### Given entries
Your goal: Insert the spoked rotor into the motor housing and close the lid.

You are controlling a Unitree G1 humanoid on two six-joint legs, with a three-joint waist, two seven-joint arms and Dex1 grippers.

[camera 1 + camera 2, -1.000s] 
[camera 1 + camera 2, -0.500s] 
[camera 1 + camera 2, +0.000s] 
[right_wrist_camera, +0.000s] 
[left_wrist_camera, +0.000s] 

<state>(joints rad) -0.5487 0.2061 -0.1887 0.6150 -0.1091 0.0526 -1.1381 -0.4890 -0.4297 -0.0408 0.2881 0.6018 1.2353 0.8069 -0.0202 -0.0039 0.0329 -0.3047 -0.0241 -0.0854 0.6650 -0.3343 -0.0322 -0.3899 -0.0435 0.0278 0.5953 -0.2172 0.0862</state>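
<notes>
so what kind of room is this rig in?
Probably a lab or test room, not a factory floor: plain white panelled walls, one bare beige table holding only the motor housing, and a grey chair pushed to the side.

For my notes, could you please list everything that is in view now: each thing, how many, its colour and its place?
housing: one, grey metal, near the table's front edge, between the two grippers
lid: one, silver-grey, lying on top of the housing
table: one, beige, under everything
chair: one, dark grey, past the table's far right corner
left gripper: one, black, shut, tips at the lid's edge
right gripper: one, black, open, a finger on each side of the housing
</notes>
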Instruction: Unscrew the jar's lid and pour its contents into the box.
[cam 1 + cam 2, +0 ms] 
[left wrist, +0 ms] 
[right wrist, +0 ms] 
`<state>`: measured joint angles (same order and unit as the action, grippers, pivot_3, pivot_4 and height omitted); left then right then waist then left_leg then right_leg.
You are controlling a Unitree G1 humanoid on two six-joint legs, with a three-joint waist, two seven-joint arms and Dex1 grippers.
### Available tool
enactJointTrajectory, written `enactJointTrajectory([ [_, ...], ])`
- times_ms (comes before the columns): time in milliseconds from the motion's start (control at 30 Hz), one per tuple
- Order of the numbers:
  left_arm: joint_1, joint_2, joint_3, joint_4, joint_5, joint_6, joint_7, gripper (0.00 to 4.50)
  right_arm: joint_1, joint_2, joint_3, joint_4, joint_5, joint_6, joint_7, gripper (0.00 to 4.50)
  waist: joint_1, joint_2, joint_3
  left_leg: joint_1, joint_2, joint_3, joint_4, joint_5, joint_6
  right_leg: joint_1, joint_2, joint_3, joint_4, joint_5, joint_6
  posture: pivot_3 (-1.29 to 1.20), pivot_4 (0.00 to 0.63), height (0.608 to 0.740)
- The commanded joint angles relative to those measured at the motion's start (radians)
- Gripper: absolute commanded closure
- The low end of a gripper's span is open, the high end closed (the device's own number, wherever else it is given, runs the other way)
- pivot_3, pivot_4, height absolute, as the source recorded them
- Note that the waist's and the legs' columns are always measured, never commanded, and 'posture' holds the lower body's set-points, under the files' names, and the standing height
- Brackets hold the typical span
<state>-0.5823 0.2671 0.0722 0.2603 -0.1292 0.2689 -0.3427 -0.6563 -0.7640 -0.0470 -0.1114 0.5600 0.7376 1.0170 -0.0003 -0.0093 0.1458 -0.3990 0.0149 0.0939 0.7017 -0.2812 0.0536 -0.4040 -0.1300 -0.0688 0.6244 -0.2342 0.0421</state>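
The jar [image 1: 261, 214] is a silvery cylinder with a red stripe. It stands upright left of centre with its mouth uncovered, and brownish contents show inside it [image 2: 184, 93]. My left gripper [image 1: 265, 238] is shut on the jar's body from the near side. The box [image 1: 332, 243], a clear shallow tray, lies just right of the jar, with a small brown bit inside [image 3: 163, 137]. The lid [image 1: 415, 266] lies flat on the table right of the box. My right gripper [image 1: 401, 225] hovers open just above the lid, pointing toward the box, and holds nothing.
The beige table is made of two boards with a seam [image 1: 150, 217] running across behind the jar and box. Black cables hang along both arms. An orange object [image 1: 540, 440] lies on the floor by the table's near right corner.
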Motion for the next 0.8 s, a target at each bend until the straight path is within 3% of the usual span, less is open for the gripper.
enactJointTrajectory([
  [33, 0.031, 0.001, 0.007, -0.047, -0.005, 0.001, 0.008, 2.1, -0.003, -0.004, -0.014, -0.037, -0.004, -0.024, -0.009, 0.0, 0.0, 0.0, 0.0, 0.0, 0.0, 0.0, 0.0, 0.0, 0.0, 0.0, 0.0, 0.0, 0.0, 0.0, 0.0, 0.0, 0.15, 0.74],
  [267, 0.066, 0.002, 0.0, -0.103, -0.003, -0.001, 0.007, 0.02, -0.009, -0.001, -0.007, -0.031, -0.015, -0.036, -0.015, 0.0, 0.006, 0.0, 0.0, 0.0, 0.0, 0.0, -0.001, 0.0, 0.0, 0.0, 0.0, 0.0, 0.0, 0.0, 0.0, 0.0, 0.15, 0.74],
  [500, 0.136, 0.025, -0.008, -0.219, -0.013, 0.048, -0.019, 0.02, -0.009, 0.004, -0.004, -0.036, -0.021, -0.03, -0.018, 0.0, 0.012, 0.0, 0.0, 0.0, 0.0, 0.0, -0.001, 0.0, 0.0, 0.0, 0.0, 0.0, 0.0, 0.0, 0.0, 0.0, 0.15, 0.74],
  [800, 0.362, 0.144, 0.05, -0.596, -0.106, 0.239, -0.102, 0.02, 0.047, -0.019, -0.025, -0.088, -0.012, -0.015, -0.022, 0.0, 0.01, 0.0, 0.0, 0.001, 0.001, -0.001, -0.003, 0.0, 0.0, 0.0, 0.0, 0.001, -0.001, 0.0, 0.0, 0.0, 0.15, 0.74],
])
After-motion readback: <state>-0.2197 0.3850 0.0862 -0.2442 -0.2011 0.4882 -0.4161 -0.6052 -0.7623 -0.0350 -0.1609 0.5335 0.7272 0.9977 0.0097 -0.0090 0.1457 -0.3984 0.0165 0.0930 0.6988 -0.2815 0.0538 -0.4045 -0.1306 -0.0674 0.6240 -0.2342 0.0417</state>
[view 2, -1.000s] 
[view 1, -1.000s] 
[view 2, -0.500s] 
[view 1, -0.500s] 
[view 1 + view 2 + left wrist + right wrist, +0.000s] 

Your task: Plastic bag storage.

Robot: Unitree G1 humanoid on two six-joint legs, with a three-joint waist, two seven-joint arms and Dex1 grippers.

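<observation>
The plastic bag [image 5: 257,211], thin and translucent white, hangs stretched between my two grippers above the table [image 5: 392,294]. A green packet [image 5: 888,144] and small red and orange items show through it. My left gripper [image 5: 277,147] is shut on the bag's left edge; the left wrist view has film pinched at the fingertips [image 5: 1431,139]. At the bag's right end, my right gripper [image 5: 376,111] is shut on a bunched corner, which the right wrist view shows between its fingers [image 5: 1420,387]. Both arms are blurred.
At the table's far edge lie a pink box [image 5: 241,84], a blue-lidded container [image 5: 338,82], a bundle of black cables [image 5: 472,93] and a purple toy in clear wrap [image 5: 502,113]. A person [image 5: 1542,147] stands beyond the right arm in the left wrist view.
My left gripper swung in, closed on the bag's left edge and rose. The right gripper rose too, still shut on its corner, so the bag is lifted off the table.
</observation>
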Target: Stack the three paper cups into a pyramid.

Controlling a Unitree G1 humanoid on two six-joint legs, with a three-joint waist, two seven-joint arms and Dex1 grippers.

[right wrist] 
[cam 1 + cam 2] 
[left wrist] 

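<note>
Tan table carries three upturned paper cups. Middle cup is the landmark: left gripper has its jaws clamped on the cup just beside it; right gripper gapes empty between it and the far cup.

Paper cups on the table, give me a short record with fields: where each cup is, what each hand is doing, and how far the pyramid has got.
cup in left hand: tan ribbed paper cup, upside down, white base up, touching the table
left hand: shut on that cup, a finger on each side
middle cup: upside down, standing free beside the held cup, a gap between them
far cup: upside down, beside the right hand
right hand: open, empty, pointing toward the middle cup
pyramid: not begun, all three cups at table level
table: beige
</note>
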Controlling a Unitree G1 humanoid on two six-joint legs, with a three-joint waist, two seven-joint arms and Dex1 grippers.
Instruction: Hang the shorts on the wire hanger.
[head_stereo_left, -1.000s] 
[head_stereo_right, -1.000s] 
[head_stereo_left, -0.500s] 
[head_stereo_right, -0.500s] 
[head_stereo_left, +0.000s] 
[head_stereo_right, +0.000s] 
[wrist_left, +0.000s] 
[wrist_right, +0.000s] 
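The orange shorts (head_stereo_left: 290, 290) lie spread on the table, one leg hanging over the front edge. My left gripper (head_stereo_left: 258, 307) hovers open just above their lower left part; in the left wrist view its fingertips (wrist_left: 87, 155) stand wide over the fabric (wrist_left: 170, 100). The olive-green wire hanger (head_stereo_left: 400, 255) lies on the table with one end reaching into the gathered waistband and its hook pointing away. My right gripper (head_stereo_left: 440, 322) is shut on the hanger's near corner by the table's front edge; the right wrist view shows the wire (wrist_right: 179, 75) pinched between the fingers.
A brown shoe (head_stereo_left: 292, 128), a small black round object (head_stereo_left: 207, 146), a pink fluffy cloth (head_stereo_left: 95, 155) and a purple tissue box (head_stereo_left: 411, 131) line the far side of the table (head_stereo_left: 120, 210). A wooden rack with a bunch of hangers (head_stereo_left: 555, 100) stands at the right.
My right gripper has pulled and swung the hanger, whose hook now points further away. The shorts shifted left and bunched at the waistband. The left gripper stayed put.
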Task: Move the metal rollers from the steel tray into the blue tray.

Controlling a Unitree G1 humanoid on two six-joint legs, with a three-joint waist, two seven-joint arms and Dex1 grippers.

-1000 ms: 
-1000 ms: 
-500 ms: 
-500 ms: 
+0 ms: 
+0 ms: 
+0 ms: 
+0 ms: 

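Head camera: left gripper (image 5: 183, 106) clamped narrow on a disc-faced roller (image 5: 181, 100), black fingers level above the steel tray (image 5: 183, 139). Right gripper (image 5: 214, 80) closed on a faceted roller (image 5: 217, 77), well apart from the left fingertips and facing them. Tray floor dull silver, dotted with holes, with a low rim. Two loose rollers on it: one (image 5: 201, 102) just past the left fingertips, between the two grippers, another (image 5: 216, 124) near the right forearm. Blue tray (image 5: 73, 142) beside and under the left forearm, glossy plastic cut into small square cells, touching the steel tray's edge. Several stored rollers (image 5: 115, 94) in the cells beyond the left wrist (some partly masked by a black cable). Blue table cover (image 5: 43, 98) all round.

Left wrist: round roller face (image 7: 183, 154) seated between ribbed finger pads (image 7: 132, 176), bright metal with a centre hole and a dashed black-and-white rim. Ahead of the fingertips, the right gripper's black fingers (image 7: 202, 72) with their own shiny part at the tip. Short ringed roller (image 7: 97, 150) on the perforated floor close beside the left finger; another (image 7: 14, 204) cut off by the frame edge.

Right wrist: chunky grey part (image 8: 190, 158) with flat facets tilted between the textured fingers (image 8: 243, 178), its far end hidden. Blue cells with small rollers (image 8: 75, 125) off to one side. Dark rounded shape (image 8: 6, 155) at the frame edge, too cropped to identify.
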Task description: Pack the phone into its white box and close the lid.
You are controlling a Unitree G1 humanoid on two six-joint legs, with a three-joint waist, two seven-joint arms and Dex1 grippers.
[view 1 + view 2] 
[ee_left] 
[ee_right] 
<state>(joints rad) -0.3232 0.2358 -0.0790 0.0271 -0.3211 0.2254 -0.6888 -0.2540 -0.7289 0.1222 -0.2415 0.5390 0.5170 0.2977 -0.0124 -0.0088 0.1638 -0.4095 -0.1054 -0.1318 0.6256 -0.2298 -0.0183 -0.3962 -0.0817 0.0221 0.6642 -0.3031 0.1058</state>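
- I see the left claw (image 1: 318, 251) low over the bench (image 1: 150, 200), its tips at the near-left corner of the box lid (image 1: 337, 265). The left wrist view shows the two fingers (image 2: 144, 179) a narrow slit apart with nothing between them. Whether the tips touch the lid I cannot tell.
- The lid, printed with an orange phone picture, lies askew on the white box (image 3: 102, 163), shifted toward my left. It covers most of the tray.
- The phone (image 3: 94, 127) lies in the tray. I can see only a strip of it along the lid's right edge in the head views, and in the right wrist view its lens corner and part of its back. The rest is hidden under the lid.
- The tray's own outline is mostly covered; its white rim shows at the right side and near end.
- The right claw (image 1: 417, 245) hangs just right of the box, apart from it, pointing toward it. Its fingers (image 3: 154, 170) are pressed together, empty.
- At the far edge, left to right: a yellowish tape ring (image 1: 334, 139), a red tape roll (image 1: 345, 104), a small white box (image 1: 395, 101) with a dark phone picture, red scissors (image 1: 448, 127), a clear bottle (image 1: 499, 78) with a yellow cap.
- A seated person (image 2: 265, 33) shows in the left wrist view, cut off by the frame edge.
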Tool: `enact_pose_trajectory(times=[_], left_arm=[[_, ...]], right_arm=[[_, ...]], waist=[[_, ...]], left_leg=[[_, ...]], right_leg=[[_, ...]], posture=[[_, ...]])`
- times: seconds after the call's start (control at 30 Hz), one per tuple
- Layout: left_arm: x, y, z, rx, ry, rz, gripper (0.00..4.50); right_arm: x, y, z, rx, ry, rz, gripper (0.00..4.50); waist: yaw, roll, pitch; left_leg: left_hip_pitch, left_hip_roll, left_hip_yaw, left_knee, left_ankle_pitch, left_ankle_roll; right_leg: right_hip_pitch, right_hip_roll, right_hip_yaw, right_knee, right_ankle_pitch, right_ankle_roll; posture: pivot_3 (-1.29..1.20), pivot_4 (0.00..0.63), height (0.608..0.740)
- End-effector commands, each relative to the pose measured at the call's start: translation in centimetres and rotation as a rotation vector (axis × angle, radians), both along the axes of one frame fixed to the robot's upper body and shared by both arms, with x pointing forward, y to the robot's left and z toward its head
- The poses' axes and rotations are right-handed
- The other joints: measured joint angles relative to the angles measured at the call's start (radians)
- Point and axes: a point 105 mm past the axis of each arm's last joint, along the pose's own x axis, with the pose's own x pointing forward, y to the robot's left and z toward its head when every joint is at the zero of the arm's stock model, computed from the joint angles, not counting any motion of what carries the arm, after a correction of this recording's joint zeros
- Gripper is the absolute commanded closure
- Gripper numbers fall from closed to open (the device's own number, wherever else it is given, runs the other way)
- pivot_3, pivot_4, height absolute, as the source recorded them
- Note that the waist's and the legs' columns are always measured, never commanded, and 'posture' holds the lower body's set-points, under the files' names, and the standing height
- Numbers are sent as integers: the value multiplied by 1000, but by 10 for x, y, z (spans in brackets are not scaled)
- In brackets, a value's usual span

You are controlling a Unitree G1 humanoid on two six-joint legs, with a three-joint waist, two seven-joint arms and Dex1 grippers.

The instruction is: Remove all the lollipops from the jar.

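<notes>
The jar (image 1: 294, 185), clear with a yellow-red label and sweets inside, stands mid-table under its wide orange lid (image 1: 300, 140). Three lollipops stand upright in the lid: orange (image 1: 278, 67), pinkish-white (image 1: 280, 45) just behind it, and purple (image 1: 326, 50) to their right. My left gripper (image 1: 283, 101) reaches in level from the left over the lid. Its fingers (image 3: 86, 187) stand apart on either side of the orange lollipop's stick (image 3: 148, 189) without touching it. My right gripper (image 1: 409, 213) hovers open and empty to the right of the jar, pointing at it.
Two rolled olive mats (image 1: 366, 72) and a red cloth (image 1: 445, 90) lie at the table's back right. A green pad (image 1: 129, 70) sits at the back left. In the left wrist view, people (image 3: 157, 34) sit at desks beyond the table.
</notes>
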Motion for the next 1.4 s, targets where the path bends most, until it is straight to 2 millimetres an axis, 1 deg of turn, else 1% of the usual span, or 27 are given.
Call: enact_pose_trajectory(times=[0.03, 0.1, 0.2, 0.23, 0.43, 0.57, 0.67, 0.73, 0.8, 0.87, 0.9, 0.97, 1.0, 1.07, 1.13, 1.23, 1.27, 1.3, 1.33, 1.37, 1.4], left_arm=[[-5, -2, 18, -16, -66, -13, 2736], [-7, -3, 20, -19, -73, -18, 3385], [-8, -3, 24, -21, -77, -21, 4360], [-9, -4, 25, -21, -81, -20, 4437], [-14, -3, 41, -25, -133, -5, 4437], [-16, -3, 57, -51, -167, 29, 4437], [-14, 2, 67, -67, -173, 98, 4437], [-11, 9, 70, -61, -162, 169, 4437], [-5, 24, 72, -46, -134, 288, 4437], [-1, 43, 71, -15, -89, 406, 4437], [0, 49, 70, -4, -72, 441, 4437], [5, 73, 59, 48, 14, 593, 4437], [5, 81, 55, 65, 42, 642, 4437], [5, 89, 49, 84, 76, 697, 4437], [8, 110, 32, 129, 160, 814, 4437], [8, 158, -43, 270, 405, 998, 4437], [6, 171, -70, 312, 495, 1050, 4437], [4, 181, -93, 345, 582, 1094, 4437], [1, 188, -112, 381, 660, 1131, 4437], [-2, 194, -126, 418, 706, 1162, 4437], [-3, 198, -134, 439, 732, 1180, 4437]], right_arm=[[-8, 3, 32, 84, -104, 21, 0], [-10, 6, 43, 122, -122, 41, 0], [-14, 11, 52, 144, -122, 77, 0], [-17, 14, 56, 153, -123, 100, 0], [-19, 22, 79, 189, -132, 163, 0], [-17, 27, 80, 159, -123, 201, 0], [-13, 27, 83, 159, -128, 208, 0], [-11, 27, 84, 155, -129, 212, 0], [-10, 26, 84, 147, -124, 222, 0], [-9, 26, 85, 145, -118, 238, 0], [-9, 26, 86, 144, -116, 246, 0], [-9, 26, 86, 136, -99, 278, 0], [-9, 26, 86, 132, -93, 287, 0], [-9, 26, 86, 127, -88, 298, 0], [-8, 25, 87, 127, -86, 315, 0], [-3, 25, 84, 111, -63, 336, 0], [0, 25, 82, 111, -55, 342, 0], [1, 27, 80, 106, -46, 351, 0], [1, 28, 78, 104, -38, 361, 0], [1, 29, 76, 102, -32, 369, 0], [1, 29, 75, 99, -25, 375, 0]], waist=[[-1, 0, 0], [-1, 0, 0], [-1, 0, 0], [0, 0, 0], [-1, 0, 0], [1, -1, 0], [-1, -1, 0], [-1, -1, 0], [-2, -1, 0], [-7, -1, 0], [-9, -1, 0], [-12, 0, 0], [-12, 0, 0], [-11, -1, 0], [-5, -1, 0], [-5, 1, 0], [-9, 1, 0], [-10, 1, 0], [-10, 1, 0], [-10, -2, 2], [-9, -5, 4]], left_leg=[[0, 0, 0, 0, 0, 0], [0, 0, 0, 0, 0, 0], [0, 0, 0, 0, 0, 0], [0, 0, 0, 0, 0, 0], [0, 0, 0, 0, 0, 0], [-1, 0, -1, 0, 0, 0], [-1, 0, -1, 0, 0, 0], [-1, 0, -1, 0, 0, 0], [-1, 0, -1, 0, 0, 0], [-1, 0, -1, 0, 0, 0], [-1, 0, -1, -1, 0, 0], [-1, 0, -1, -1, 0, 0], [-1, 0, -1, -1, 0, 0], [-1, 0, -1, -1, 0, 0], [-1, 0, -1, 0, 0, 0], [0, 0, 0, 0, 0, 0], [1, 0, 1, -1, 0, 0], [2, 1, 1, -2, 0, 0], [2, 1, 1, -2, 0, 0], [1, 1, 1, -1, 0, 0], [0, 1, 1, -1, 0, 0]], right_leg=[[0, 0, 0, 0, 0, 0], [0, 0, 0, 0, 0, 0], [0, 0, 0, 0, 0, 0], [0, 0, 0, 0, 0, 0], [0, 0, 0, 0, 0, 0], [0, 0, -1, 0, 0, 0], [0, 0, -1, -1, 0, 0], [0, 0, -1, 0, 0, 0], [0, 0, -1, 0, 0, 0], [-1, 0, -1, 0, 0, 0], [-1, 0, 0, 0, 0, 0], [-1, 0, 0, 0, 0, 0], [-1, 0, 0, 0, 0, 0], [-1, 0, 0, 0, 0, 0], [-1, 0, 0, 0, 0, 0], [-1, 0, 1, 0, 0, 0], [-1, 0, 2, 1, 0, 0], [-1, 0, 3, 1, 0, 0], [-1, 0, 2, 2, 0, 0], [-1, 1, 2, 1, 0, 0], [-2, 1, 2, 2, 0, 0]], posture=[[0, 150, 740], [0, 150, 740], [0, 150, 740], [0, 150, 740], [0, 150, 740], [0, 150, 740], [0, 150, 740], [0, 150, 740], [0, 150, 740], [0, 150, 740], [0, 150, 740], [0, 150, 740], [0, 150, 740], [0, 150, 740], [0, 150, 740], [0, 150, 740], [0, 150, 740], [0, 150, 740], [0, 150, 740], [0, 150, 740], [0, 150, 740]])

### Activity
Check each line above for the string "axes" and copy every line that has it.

### The answer
- End-effector commands, each relative to the pose measured at the call's start: translation in centimetres and rotation as a rotation vector (axis × angle, radians), both along the axes of one frame fixed to the robot's upper body and shared by both arms, with x pointing forward, y to the robot's left and z toward its head
- The poses' axes and rotations are right-handed
- Point and axes: a point 105 mm past the axis of each arm's last joint, along the pose's own x axis, with the pose's own x pointing forward, y to the robot's left and z toward its head when every joint is at the zero of the arm's stock model, computed from the joint angles, not counting any motion of what carries the arm, after a correction of this recording's joint zeros

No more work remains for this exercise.